The thing that puzzles me is that apparently some people are taking Slate articles seriously. In my reckoning, they moved from the "news" column to the "entertainment" column a few years ago. I wonder if their writers think I should be embarrassed for enjoying some of their articles?

Katharine Coldiron said...

Thanks, Bret. The Phantom Tollbooth is a book I think adults should turn to when they feel lost or overwhelmed. Forget Dr. Phil; listen to Juster and he'll cure all your ills.

Also, ooh, such a sick burn about Slate! But I can't really argue.

Kristen HP said...

Oh, that article made me SO MAD. From her "today, I am a different reader" (duh) to her assumption that if adults read YA they MUST be substituting those books for the 'great literature' out there...god. (I am a proud YA reader by the way AND married to a teacher of YAs who reads those books as well...)

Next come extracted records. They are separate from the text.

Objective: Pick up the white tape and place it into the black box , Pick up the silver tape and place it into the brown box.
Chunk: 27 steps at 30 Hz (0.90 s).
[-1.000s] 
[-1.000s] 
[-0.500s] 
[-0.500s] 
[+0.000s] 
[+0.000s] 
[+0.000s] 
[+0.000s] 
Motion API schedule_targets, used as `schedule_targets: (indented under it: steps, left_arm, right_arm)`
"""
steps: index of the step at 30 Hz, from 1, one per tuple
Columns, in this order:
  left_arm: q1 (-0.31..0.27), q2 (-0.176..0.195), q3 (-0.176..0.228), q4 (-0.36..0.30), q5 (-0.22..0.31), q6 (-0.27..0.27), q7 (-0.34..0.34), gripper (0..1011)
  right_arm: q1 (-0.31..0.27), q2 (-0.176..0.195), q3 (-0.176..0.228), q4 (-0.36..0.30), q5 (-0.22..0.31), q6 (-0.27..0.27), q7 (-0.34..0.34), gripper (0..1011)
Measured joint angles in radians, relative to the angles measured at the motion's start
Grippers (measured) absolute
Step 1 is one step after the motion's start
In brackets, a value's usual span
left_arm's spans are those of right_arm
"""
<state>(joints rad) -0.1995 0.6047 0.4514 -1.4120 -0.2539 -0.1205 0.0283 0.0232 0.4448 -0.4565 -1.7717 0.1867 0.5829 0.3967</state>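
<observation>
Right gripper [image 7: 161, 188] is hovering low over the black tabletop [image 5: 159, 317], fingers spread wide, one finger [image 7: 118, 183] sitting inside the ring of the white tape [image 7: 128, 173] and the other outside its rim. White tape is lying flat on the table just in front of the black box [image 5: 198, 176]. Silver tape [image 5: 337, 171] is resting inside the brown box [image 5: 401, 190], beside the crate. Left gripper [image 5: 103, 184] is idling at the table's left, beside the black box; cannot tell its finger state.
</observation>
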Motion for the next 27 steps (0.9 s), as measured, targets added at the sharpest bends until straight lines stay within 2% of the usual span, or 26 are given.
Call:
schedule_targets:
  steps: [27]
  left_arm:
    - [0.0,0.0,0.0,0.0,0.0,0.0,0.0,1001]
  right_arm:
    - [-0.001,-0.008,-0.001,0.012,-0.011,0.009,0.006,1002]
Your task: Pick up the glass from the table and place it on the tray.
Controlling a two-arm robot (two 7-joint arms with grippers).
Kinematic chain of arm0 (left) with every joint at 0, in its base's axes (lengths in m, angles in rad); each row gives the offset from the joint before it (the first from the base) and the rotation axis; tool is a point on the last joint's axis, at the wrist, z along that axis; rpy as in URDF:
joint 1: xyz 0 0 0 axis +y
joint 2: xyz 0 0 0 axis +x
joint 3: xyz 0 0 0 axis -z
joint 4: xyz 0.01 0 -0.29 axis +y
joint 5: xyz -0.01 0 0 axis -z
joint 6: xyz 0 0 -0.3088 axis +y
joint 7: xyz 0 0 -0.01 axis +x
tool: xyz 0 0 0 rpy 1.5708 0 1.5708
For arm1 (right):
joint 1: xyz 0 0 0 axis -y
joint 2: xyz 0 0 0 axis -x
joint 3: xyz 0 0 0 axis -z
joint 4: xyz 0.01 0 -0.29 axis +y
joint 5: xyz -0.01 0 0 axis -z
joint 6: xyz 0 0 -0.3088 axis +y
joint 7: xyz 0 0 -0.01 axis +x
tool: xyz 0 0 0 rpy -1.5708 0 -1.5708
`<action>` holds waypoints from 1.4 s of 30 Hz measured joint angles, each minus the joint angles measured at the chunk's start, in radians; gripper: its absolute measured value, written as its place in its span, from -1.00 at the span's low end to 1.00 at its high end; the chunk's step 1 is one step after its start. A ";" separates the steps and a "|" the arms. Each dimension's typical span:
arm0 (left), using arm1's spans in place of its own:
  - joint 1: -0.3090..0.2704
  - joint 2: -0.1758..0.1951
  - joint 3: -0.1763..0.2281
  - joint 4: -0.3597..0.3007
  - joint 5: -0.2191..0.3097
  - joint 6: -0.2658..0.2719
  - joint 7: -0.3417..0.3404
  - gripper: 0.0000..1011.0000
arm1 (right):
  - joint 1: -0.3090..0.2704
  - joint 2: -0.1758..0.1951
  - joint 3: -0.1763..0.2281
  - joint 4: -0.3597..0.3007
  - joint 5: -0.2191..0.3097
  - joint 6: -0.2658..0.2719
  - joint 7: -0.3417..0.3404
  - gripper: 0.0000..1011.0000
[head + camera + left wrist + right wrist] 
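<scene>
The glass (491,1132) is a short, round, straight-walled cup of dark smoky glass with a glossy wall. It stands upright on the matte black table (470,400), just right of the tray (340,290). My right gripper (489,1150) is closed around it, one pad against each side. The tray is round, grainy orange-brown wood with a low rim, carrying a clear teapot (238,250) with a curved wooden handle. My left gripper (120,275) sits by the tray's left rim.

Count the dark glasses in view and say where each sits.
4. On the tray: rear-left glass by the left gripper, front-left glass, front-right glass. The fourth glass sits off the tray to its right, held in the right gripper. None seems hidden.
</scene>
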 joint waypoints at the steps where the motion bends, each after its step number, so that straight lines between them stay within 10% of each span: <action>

I am also someone who read FAR FAR beyond my means as a young adult, but who craved - and still returns to - the comforting, sometimes challenging, mostly satisfying YA literature time and again. I am not a worse reader for having read Twilight; nor can I never ever re read Katherine Patterson's or Natalie Babbitt's books in my adult life. For me, it boils down to - as a young adult, I used 'great literature' and adult books to stretch myself and develop into the reader I am now. In my adult life, I use YA novels to remind myself of my youth, to comfort myself, and above all, to return to friends time and again and again. Isn't that the point of reading?

Katharine Coldiron said...

KP, I couldn't have said it better myself.

Our Book Club for Two said...

I'm wondering if Harry Potter and Hunger Games are considered YA(?) I read every one of the Potter books aloud to my daughter, I enjoyed every moment. Hunger Games too. We all have our tastes when it comes to reading, why must anyone be looked down upon for picking up YA books? Isn't Catcher in the Rye considered YA? Reading is never a bad thing. Never. Ever. I've read Tolstoy and Voltaire. Quite frankly, I'd choose Rowling or Collins over either one of those "classics." I think it's important to read all genres, if you are so inclined. Sometimes, we can read things just because we want to get lost in another world. Isn't that the goal of fiction, getting lost in another world, using your imagination?